The Western Stage made its Studio Theater available for a presentation of some of her plays. The Western Stage provided a director and a drama coach to work with her company in Seaside and created an internship with a stipend so she could study marketing and publicity at the Western Stage.
Although I do not know the details, I do know that during the same period she was supported by a Seaside organization called the Citizen's League and that the League received financial support specifically for Etha Gray's projects from the Cultural Council of Monterey County. And as for Etha Gray's claim that it is difficult to mount shows every year with little financial support--is that news?
The Western Stage continues to support the concept of a community based theater company in Seaside, but please spare us the "Poor Etha Show." Come on Etha, get on with it!
I read Steven T. Jones' "On the Bus" in yesterday's Coast Weekly and, considering the seriousness of the current efforts by Monterey Salinas Transit to cut its number of routes locally by approximately 40 percent, I am shocked that the Weekly would publish such an obviously frivolous article about MST and its riders at a time like this!
I spoke to four members of the Salinas City Council (Mr. Armenta, Ms. Caballero, Mr. O'Campo and Mr. Styles) about [the injunctions they are seeking against alleged gang members] >(CW, July 2). They graciously took time to answer my questions. The following questions are still unclear to me:
1. The injunction is directed only against one gang. The gangs fight each other. The injunction seems to have the effect of the police and city council "taking sides" in a gang rivalry. I was told by Mr. Styles that the city council intends to extend the injunction to other parts of the city and other gangs. My understanding of the Acuna case is that this injunction is only allowed under very limited conditions and limited locations.

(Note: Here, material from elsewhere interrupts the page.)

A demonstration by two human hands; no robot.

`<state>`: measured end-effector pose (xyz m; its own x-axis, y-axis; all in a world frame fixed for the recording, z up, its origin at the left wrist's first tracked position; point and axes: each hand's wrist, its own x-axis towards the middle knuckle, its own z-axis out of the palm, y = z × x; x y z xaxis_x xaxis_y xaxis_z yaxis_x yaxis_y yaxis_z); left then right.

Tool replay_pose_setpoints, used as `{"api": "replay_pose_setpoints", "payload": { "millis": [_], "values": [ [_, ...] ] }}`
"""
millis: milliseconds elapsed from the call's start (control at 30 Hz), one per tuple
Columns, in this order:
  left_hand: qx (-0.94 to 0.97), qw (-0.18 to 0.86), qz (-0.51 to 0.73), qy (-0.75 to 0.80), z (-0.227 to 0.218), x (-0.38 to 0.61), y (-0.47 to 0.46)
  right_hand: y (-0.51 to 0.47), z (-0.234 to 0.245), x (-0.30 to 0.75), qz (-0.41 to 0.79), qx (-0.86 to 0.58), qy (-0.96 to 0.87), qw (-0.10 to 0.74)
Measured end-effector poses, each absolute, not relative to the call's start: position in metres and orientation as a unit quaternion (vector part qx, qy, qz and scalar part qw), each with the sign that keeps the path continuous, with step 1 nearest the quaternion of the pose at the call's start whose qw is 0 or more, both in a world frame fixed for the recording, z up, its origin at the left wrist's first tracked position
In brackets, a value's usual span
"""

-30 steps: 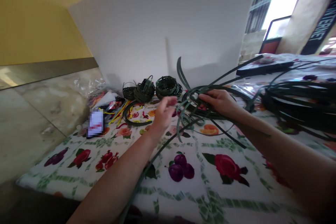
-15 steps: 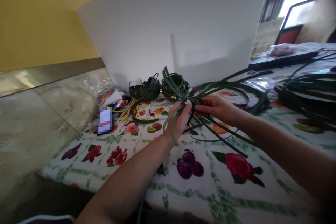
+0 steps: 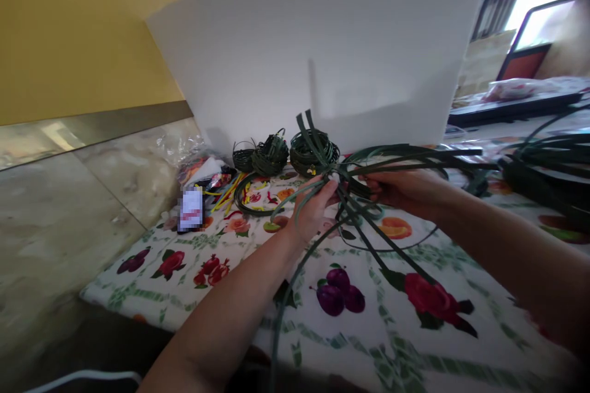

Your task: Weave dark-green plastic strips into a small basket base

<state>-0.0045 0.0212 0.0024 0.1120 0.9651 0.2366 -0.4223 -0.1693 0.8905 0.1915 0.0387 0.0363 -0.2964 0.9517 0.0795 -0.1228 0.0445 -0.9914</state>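
Flat dark green strips point(image 3: 369, 230) cross in a bundle and fan out in several directions above the table. My left hand point(image 3: 318, 201) is closed on the strips near their crossing, with the thumb on top. To its right, my right hand point(image 3: 400, 190) has its fingers curled together on one green strip beside the crossing; the fingertips are partly hidden. Two strip ends point up and away, several reach right over my right hand, and others hang toward me. One long strip drops past my left forearm to the table's front edge.
Woven green balls point(image 3: 271, 155) and a green coil point(image 3: 253, 199) lie at the back, near yellow strips point(image 3: 230, 192) and plastic-wrapped items point(image 3: 203, 166). A larger strip coil point(image 3: 553, 166) lies right. A white board point(image 3: 378, 43) stands behind the fruit-patterned tablecloth point(image 3: 179, 301).
My right hand has moved slightly right, away from the crossing. The strips have spread, and one now hangs down past my left forearm. The view has shifted a little.
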Motion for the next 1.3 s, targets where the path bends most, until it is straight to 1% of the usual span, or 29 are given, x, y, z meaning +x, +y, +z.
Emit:
{"api": "replay_pose_setpoints", "payload": {
  "millis": [133,200,333,433,633,733,933,1133,1300],
  "values": [
    [0.479,0.591,0.576,0.299,0.003,-0.008,0.023,0.035,0.046,0.201,0.667,-0.358,-0.528,0.384],
    [0.485,0.591,0.574,0.293,0.004,-0.009,0.022,0.032,0.049,0.204,0.699,-0.342,-0.511,0.364],
    [0.492,0.560,0.601,0.289,0.007,-0.014,0.025,0.029,0.051,0.206,0.720,-0.313,-0.498,0.368],
    [0.513,0.522,0.605,0.314,0.008,-0.020,0.030,0.030,0.052,0.208,0.721,-0.332,-0.485,0.368],
    [0.514,0.519,0.606,0.315,0.007,-0.024,0.036,0.036,0.049,0.211,0.700,-0.355,-0.483,0.388],
    [0.500,0.510,0.623,0.318,0.008,-0.022,0.035,0.035,0.039,0.200,0.676,-0.377,-0.511,0.374],
    [0.484,0.521,0.628,0.315,0.011,-0.018,0.030,0.027,0.018,0.175,0.658,-0.405,-0.534,0.344],
    [0.472,0.513,0.636,0.330,0.012,-0.021,0.033,0.023,0.020,0.175,0.721,-0.329,-0.522,0.314],
    [0.431,0.565,0.635,0.304,0.013,-0.016,0.029,0.022,0.013,0.167,0.719,-0.302,-0.528,0.335]
  ]
}}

2. To be on the list, you do not have to be convicted, just found to be "Wearing clothes, having tattoos, making signs." I am concerned that lonely young "wanna-be" gang members will be put into the criminal system for such actions. If listing them causes them to lose rights (such as housing or jobs), it is a denial of due process.

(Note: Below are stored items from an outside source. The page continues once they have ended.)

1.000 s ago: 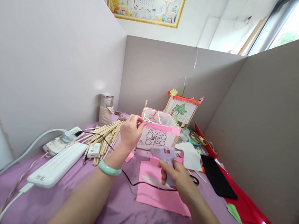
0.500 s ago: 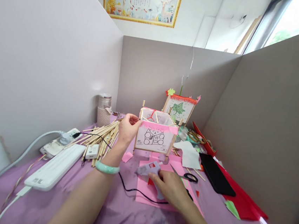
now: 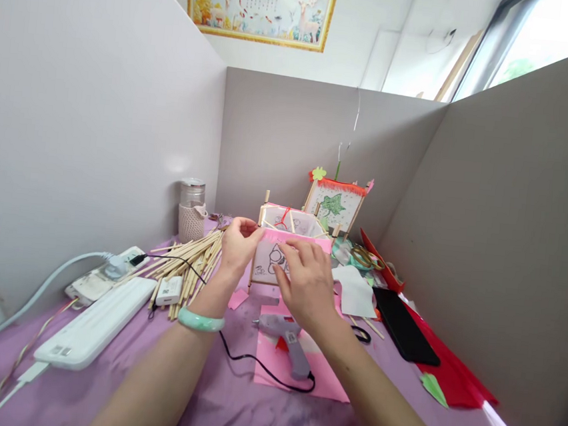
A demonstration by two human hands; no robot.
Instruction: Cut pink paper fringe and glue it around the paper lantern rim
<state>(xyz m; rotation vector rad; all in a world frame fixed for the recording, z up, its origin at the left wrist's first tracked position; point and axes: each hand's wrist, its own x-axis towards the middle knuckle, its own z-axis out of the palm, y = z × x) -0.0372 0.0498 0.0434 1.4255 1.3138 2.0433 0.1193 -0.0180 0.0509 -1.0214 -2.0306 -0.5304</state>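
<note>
A paper lantern (image 3: 263, 264) on a wooden-stick frame stands before me, with a pink fringed strip along its top edge and a black line drawing on the front panel. My left hand (image 3: 239, 245) pinches its upper left front corner. My right hand (image 3: 306, 279) is in front of the same panel, fingers apart and slightly bent near the pink strip; it covers much of the drawing, and whether it touches the paper I cannot tell. Below it, a lilac hot glue gun (image 3: 296, 353) lies on pink paper (image 3: 327, 386), nozzle to the left.
Wooden sticks (image 3: 191, 261), a power strip (image 3: 83, 287), a white power bank (image 3: 95, 322) and a jar (image 3: 192, 211) are on the left. Behind stands another lantern (image 3: 338, 205). A black phone (image 3: 406, 325), red material (image 3: 463, 384) and partly hidden scissors (image 3: 361, 334) lie right.
My right hand has let go of the glue gun, now lying on the pink paper, and has risen to the lantern's front. My left hand stays at the lantern's corner.
</note>
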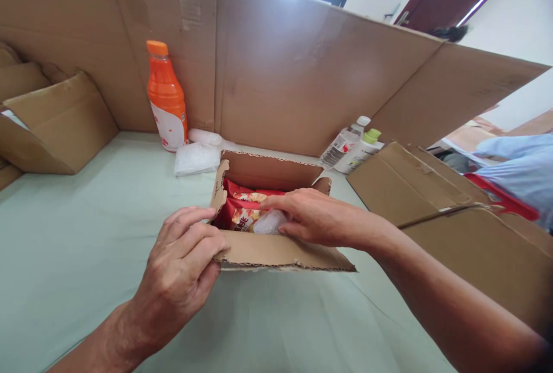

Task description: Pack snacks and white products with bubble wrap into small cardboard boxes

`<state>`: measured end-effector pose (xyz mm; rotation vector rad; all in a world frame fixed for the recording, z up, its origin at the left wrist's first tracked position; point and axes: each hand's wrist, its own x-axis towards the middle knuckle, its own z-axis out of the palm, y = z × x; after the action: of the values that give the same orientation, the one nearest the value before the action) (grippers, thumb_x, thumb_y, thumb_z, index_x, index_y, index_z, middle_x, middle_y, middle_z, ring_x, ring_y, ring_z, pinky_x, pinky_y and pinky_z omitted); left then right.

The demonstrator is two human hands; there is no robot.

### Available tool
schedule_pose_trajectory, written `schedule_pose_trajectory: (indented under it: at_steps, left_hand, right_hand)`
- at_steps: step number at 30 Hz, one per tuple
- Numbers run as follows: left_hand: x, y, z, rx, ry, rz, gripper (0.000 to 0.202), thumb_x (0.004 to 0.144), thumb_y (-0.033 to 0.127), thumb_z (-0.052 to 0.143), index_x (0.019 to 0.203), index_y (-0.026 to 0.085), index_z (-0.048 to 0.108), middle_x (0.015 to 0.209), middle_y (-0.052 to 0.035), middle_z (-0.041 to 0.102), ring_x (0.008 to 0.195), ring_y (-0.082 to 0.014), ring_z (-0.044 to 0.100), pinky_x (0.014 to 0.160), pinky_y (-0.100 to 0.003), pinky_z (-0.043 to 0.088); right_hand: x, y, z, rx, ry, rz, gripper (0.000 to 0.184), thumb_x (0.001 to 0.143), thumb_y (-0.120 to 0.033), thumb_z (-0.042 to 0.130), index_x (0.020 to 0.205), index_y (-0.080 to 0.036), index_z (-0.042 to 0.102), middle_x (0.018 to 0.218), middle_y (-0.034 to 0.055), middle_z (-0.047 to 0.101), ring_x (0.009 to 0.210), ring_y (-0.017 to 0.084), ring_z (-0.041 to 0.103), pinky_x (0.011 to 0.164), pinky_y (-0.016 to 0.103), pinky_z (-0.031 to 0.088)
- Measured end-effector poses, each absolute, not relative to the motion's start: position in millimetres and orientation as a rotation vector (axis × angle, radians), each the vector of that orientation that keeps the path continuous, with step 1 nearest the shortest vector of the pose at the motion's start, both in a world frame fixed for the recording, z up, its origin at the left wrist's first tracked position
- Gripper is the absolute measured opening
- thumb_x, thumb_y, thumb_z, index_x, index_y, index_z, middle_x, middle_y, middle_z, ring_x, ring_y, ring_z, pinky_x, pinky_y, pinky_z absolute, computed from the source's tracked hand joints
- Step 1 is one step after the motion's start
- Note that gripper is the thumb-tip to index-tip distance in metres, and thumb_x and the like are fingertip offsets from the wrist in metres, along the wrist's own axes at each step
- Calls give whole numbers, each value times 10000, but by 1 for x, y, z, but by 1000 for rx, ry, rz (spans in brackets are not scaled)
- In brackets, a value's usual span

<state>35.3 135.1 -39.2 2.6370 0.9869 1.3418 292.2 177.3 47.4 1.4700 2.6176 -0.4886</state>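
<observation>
A small open cardboard box (276, 249) stands in front of me on the pale green cloth. My left hand (179, 266) is closed on its near left corner, fingers over the flap's edge. Inside lie red snack packets (242, 214) with printed fronts. On top of them is a crumpled wad of translucent plastic wrap (270, 222), and my right hand (311, 216) reaches in from the right with its thumb and fingers around that wad. The right part of the box's inside is hidden under this hand.
An orange bottle (166, 99) and folded bubble wrap (197, 159) stand behind, left. Further right lean a clear bottle (343, 145) and a green-capped white bottle (360, 151). Cardboard boxes (479, 240) flank the right, another box (64, 122) the left. A tall cardboard wall (294, 68) closes the back.
</observation>
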Motion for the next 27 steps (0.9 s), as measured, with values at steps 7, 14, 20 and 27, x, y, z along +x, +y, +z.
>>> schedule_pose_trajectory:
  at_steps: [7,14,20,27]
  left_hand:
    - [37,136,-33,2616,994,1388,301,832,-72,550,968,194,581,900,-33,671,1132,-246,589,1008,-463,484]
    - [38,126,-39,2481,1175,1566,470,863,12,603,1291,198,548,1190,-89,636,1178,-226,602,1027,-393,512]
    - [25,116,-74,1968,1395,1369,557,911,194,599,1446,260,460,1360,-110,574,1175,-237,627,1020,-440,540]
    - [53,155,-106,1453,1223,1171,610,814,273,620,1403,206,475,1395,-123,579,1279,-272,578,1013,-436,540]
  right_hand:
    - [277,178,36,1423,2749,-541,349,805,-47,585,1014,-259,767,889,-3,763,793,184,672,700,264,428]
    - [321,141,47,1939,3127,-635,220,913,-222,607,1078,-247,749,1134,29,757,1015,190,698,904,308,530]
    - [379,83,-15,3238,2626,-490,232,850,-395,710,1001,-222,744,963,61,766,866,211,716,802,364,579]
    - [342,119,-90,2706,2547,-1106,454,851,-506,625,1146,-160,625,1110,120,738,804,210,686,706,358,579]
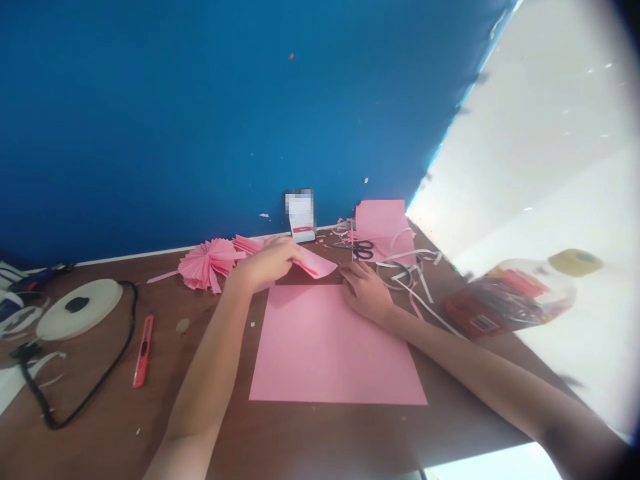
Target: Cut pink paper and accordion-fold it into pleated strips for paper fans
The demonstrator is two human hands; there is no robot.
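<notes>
A large pink sheet of paper (335,360) lies flat on the brown table. Past its far edge, my left hand (275,261) grips a folded piece of pink paper (319,263), whose pointed end sticks out to the right of the fingers. My right hand (367,291) rests palm down over the sheet's far right corner, its fingers loosely bent and holding nothing that I can see. Just beyond those fingers lie black-handled scissors (364,250). A pleated pink paper rosette (209,265) sits left of my left hand, with more pleated paper (247,245) beside it.
A phone (301,217) leans on the blue wall. More pink paper (381,217), white strips (425,287) and a tape roll (394,275) lie at the back right. A large bottle (510,293) is at right. A red cutter (143,351), black cable (100,387) and white disc (80,310) lie left.
</notes>
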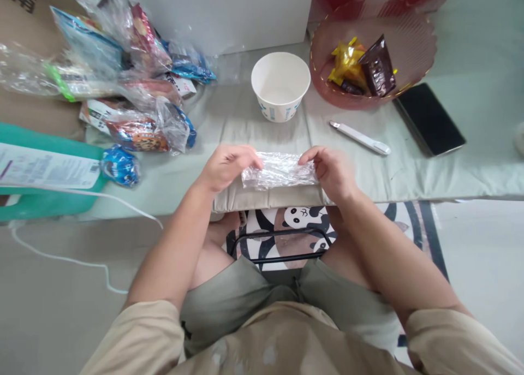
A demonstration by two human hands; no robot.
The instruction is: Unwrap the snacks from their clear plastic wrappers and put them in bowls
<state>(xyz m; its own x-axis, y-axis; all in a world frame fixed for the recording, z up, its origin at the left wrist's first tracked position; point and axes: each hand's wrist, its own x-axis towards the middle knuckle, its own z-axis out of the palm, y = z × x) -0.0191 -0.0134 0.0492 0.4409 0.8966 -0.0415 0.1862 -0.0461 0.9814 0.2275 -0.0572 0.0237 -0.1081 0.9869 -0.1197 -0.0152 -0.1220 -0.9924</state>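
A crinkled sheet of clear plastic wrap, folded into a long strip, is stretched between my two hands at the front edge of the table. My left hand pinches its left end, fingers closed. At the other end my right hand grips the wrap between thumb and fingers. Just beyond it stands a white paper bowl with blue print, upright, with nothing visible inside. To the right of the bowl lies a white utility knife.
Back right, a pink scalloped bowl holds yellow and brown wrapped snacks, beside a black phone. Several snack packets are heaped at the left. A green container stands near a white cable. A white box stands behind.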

3. If they have already been convicted and are on parole or probation the injunction is not needed. The probation rules can be implemented citywide and NOT select a particular area or gang.
4. What is the procedure for a young person to get off the list?
5. What evidence is there that this injunction has been effective in other cities that are similar in size and composition to Salinas?
Congratulations on some really terrific issues lately. The stories on the three spirits arts gallery, the man's side of pregnancy and the gang-assembly injunction were compelling and innovative, and the Summer Fun issue is still next to my couch for reference. Good work.
Corrections and Clarifications
More than one reader called to chastise us for our write-up of The Godfather as one of this year's 52 video picks. The problem? We erroneously gave credit to someone other than Francis Ford Coppola for directing this 1972 classic. Some of the callers were quite upset. But we haven't found any horse heads in our bed--yet. We're sorry, capiche?